Dads: don't tell your sons to man up
Youth worker Aaron Hendry spoke to Kathryn Ryan on Radio New Zealand’s Nine to Noon programme about changing the way fathers talk to their sons . . .
Aaron Hendry has worked as a youth worker for a number of years and says fathers need to be particularly careful about the messages they give their sons. He says the “get hard” or “toughen up” message is literally killing young Kiwi men, because it’s preventing them from seeking help when they’re at their most vulnerable.
So, what kind of conversations should fathers be having with their sons instead?
“I think one things as fathers that we’re actually missing is asking ‘How are you doing?’ and providing space for young people to be vulnerable, be open about what they’re going through.”
A lot of the young men Hendry works with through homeless support service Lifewise don’t have a good connection with their father. Lifewise comes around them as whanau and helps them access the support they need, he says.
“We work with a lot of young men, as you can imagine, who for whatever reason are struggling with mental health challenges and this whole thing around toxic masculinity is part of, I think, what stops them from reaching out.”
It’s what men are saying to boys from a young age that can cause a lot of harm, he says.
“These phrases ‘man up’, ‘toughen up’ are really etched into our psyche, but for a lot of young men there’s only really two emotions we allow them to have; on one side it’s anger and rage and on the other side you can be the joker, but we often don’t allow young men to process their emotions and to actually be vulnerable, to show weakness, to cry. Those are things a lot of young men aren’t given permission to do.”
As a result, he says, when they are vulnerable, a lot of young men bottle it up and don’t seek help when they need it.
When young men aren’t engaging with the things they are passionate about, or are being aggressive, it can be a sign that’s something is wrong. Others won’t be showing any sign at all, so it’s important to ask, he says.
Hendry says when he became a father he realised his son would learn a lot more from what he does, than from what he says.
“So, for me, the challenge is how do I be vulnerable in front of my son? How do I show him that it’s OK to not be OK, it’s OK to cry, it’s OK to not have these emotions and it’s OK to ask for help?”
He says there are some good things in a culture of pushing through when things are hard, but it means we’ve created a culture where young men don’t feel like they can be vulnerable.

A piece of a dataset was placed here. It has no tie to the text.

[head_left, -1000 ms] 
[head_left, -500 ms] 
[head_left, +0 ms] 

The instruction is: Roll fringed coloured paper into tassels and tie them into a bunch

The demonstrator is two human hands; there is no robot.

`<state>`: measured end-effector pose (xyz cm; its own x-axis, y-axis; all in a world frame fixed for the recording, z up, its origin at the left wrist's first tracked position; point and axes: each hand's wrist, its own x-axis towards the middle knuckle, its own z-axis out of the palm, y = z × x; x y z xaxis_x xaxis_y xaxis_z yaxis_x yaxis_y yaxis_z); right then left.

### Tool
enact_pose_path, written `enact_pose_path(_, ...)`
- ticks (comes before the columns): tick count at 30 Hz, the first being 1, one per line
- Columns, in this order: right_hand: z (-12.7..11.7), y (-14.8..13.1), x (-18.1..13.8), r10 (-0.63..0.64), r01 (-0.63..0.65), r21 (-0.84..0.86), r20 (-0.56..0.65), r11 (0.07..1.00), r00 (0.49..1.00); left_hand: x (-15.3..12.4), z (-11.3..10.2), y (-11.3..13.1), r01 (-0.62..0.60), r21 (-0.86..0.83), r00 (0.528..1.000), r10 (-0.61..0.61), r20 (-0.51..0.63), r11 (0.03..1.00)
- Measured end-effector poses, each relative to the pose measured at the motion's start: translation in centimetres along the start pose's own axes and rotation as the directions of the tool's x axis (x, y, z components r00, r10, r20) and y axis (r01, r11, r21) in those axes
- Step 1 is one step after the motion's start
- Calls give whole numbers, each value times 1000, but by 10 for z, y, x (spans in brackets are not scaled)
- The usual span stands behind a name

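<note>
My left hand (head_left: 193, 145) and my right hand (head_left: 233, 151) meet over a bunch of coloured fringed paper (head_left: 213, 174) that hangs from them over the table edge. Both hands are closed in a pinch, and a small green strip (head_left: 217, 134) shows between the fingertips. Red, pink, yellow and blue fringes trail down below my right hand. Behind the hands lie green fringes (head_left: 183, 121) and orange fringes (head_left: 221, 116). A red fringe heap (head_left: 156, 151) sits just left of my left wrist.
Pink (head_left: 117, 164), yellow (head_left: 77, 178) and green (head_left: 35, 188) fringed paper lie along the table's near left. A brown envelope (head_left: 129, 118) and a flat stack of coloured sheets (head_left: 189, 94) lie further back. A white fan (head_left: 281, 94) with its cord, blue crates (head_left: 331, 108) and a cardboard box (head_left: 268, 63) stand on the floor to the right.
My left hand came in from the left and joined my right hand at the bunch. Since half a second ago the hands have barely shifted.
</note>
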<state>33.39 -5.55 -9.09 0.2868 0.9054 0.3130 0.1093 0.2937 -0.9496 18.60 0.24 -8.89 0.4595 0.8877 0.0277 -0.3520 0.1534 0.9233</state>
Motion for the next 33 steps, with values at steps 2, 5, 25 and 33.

“I see it a lot especially in rugby culture, growing up seeing young men who were hurting or severely injured, concussion or whatever, being told ‘Toughen up, get back on that field’. Weakness is seen as something that is mocked, not seen as something that young men can have. I think there’s a lot of work for us to do to re-frame what it is to be a man, to redefine masculinity to our young men.”
It takes courage to do that, he says.
“I think it’s about opening up, being real about what you’re going through.”
There’s a myth in New Zealand culture that men don’t want to talk about their emotions, but it’s more that they’re told not to, Hendry says.
It’s about creating practical opportunities to showcase this, and it’s OK not to get it right every time, he says.
“It will take a lot of re-learning, for us as fathers to check the narratives we’ve been taught, but if we’re intentional about it, if we actually stay aware of it, then our sons won’t grow up with the same mentality.”